И вот уже растерянная улыбка на лице, да ледяной металл магических наручников, закрывающих магию, на запястьях.
Этого просто не может быть!
Этого не должно было быть!
Ведь ему обещали!
Как они смеют?!
Они, гниды министерские, сожрали весь золотой запас семьи и обманули его?
Этого просто не может быть!
До сих пор ему было тошно от этих убийственных воспоминаний, до сих пор тряслись пальцы и к горлу подкатывал комок.
А этот удивленный и непонимающий взгляд двух его однокашников по школьной скамье, Поттера и Грейнджер, торжествующая улыбка победы Рона Уизли — все навсегда врезалось в его память, причудливо возникая в минуты, казалось бы, полного спокойствия.
Тогда Драко запомнил из всего длительного судебного дня только эти странные эмоции...
Запомнил и приговорил.
Магию в полной мере он не чувствовал уже долгие пять с половиной лет.
Они все ответят ему и заплатят своей кровью за подлый обман, за приговор, за разрушенную жизнь.
Золотое Трио он достанет.
Уничтожит...
Это уже потом Малфой понял, что, в сущности, виноват во всех бедах он и только он.
Разве эти трое могли быть соперниками ему и Темному Лорду?
Но тогда больше всего он запомнил только эти глаза. Взрослые и подлые глазенки рыжего недоноска.
Запомнил потому, что они напомнили ему собственный взгляд.

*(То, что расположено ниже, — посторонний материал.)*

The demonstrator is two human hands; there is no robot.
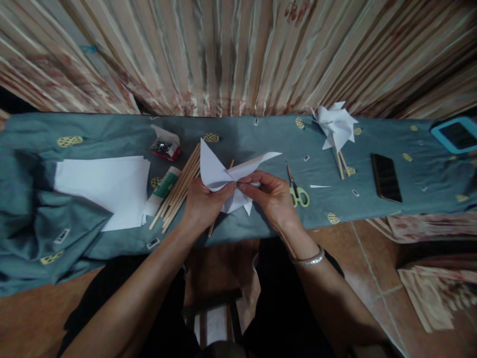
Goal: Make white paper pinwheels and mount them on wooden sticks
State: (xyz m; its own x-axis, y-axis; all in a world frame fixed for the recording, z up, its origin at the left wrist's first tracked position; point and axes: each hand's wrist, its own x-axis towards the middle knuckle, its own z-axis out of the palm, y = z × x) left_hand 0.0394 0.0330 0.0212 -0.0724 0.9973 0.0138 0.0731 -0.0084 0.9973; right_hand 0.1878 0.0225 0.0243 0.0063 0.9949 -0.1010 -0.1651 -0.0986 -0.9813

Человека умеющего идти на все ради своей победы. Именно он был косвенно причастен к приговору. Он, также как младший Малфой, хотел идти по головам, к своей цели.
Это Драко понял много позже, как и то, что секретарь суда поменялся до заседания, и что звали его Перси Уизли. Спустя время, вся мозаика наконец-то сложилась. Долгими и тоскливыми вечерами бывший Пожиратель Смерти, только и делал, что вспоминал, анализировал, делал выводы и строил планы мести. Терзал свой мозг воспоминаниями, чтобы окончательно не сойти с ума.
А сейчас необходимо было срочно решить, что делать дальше.
А что решать?
Нужно смотреть. Предупрежден — значит вооружен. Так что, понаблюдаем за четой Голден.
И спокойно, Драко, спокойно.
Месть это блюдо, которое нужно подавать холодным, помни об этом.
Смотри в оба.
Слабое место мужчины — его женщина, хотя маленькая умница не зря заслужила титул самой умной ведьмы столетия.
Нельзя Малфою ее сбрасывать со счетов. Ой, нельзя!
В глоток допив бокал и налив себе еще, он переключил мониторы на номер люкс.
Сейчас ему просто жизненно необходимо было понаблюдать за убогой жизнью этих недосупругов.
Утомленная Гермиона Уизли лежала на кровати в одном белье, а рядом, придвинув кресло, уже без пиджака и галстука, в расстегнутой рубахе сидел ее спутник. Окна, распахнутые настежь, запускали легкий ветер, который раздувал легкий шелк штор.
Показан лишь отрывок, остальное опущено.